Dataset items
:::::
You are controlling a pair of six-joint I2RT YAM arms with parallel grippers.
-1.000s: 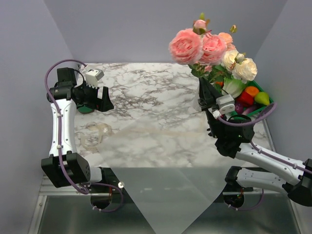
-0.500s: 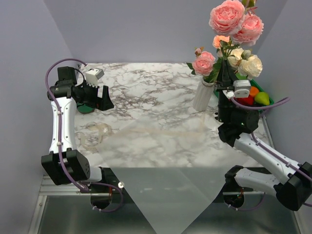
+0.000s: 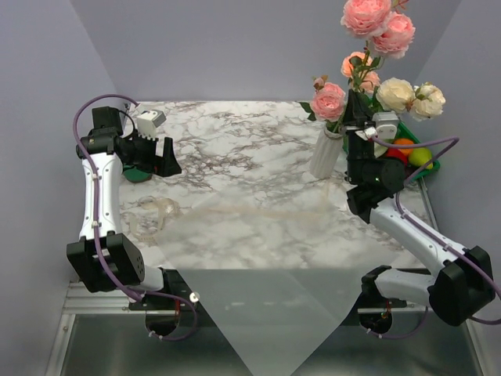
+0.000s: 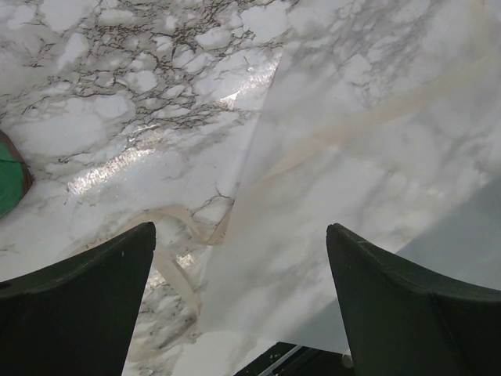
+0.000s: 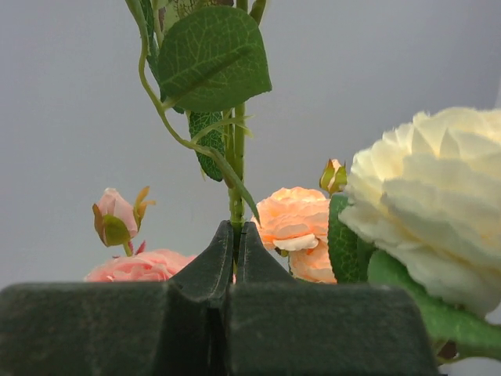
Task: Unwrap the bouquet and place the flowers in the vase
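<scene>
The right gripper is shut tight on the flowers, upper right of the top view. In the right wrist view its two dark fingertips meet on a thin green stem that rises straight up to a broad leaf. Round that stem are a peach rose, a big cream rose at the right edge and a small pink bud to the left.

From above, the bunch fans up and out from the gripper. Two large pink roses are at the top and two cream roses lean right. A smaller pink rose sits directly over the vase; whether its stem reaches inside cannot be told. The vase stands upright on the marble surface, just left of the right gripper. Behind the arm, at the right edge, is a green tray of plastic vegetables.

The left gripper hangs at the left of the surface with its jaws spread wide and nothing between them; in its wrist view only the surface shows in the gap. Below it lie a loose cream ribbon and the edge of a thin white paper sheet. The sheet is flat and points toward the bottom centre of the top view. A green round object sits beside the left gripper.
</scene>
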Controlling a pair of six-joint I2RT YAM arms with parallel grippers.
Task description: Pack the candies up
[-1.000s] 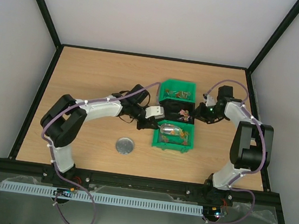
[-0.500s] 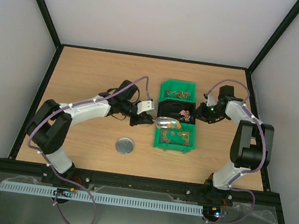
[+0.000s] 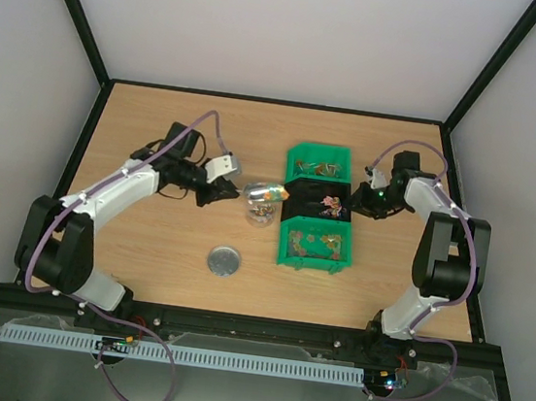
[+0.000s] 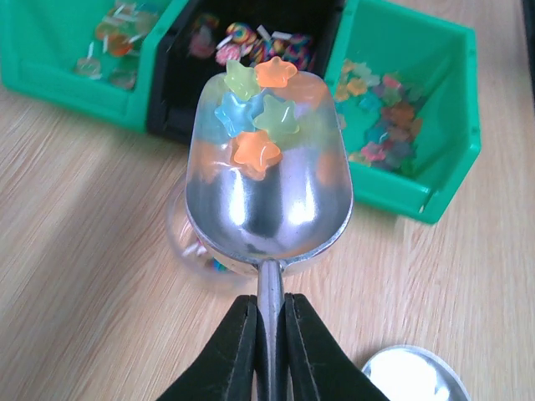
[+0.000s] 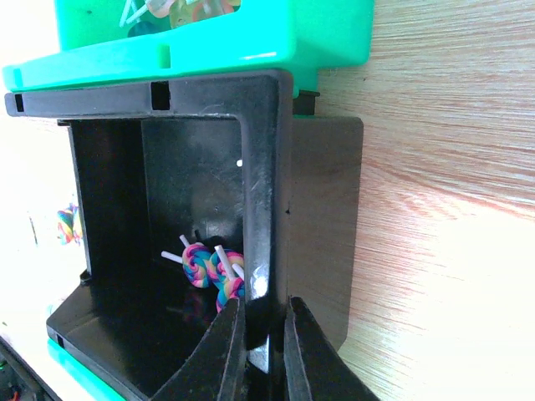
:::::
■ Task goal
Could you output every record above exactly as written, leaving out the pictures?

■ Exercise response
You are controlling a pair of six-joint I2RT YAM arms with parallel grippers.
-1.000s: 
-0.500s: 
+0.000s: 
+0.000s: 
+0.000s: 
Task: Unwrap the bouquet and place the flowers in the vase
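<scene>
The right gripper is shut tight on the flowers, upper right of the top view. In the right wrist view its two dark fingertips meet on a thin green stem that rises straight up to a broad leaf. Round that stem are a peach rose, a big cream rose at the right edge and a small pink bud to the left.

From above, the bunch fans up and out from the gripper. Two large pink roses are at the top and two cream roses lean right. A smaller pink rose sits directly over the vase; whether its stem reaches inside cannot be told. The vase stands upright on the marble surface, just left of the right gripper. Behind the arm, at the right edge, is a green tray of plastic vegetables.

The left gripper hangs at the left of the surface with its jaws spread wide and nothing between them; in its wrist view only the surface shows in the gap. Below it lie a loose cream ribbon and the edge of a thin white paper sheet. The sheet is flat and points toward the bottom centre of the top view. A green round object sits beside the left gripper.
</scene>
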Controlling a pair of six-joint I2RT YAM arms with parallel grippers.
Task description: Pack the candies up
[-1.000s] 
[-0.500s] 
[+0.000s] 
[+0.000s] 
[+0.000s] 

The work on this exercise has been completed.